Nous sommes capables de distinguer un chalutier d’un bateau de commerce ou d’un bâtiment militaire, pour cela nous disposons de machines très sophistiquées, mais aussi de marins bien formés, qu’on appelle les oreilles d’or

Ecouter l'interview complète de Patrice Du Puy-Montbrun

 

Il faut donc profiter de ce que les balises émettent encore des signaux pour faire les recherches. Pour cela on place des micros sous l’eau, qu’on appelle hydrophones, qu’on tire derrière un bateau au bout d’un câble qui s’enfonce dans l’eau pour se rapprocher du fond.

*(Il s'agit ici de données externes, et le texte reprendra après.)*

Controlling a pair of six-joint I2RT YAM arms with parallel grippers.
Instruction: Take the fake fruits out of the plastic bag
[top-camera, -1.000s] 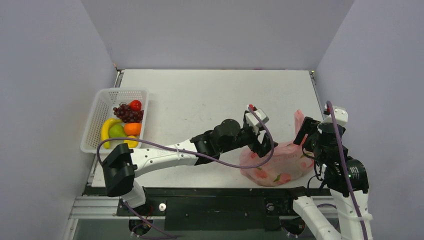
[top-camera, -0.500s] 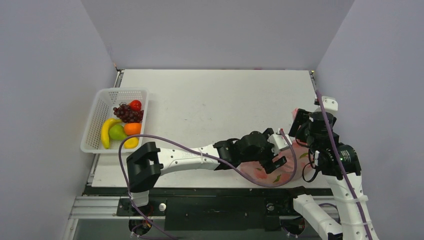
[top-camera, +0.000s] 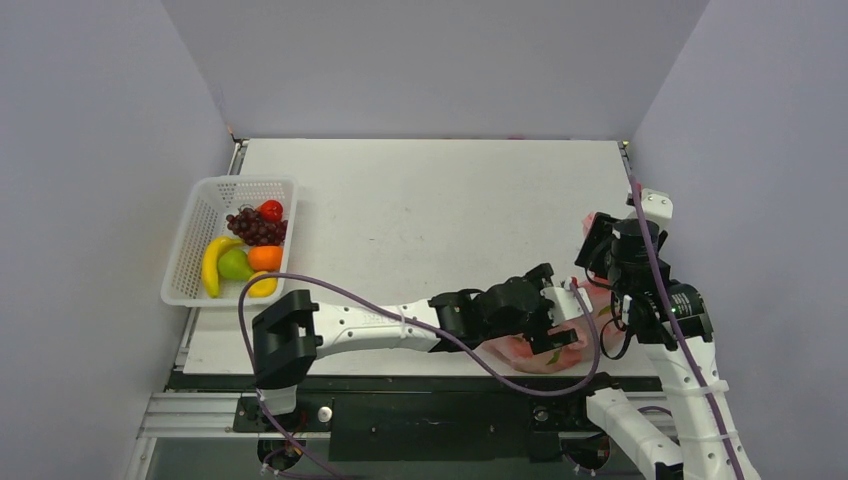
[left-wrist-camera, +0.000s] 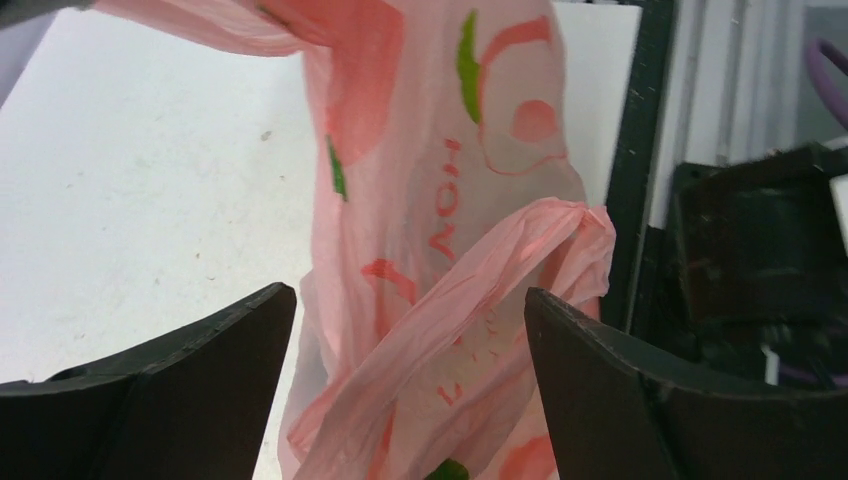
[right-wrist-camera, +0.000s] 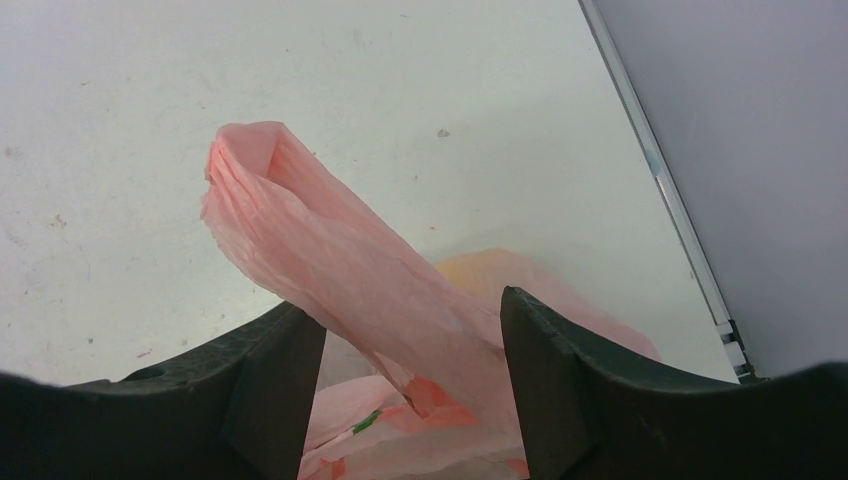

Quand les balises cesseront d’émettre, comme dans le cas de la disparition de l’Airbus du Rio Paris, on doit alors faire appel à des sonars, sortes de radar sous l’eau qui émettent des sons qui se réfléchissent sur le métal

Jean-Paul Troadec, ancien patron du BEA  avait ainsi réussi à localiser l’avion du Rio Paris, et cela a pris 2 ans. Il nous explique toute la technologie mise en œuvre à l’époque.

Le coût d’une telle opération : quelques dizaines de millions d’euros. Dans le cas du Malaysia MH 370 (toujours pas retrouvé) l'Australie en est à plus de 120 millions de dollars

Ecouter l'interview complète de Jean-Paul Troadec

Ces sonars peuvent être télé-opérés par des câbles depuis les navires de surfaces, ou bien être autonomes car placés sur des drones sous-marins. Ils explorent ainsi les fonds en automatique.

Une fois localisées, il faut remonter les boites noires et aussi les corps pour les authentifier, pour cela on utilise exclusivement des robots ; car la profondeur est excessive pour des plongeurs (le record est détenu par la Comex avec 710m). C’est moins dangereux, plus efficace. Ils possèdent des bras manipulateurs télécommandés depuis le bateau en surface.

Ma séquence insolite de cette semaine est un mystère enfin résolu quant aux disparitions et légendes qui entouraient le triangle des Bermudes. Cette zone située au large de la Floride où ont disparu de nombreux bateaux et avions, on a longtemps parlé de malédiction.

C’est moins glamour que "Allo tango papa charlie",  la chanson de Mort Shuman, mais les scientifiques ont remarqué que du gaz méthane se libérait d’un coup du fond des océans, et ainsi diminuait la densité de l’eau. Ceci peut entraîner le naufrage d’un bateau passant là au mauvais moment. De même cela peut provoquer des turbulences dans l’air pour des avions malchanceux.

 

Encore un mystère levé tout comme celui de mon coup de cœur de cette semaine : l’avion de Saint-Exupéry, l’auteur du Petit Prince qu’on a retrouvé au bout de 60 ans  

 

Pierre Becker,Vice-Président de « Marine Tech » a passé sa vie à travailler sous l’eau en plongée ou aux commandes de drones, il a retrouvé des avions, réparé des fuites de pétrole, trouvé au fond des mers des sources d'eau douce, etc... mais sa plus belle découverte a eu lieu au large de Marseille.

Son voisin et ami Monsieur Bianco avait un chalutier et a ramené dans ses filets la gourmette de Saint Exupéry.

Des recherches sur l’authenticité des pièces de l’avion se sont avérées positives. Ces pièces sont maintenant visibles au Musée de l’Air et de l’Espace du Bourget.

Lorsque j’en étais à l’époque le directeur, le pilote allemand s’est manifesté en racontant dans le livre de Jacques Pradel : "Maintenant je suis sûr que c’est moi qui ait descendu le P 38 de saint Exupéry, et je le regrette, si j’avais su, je n’aurais pas tiré."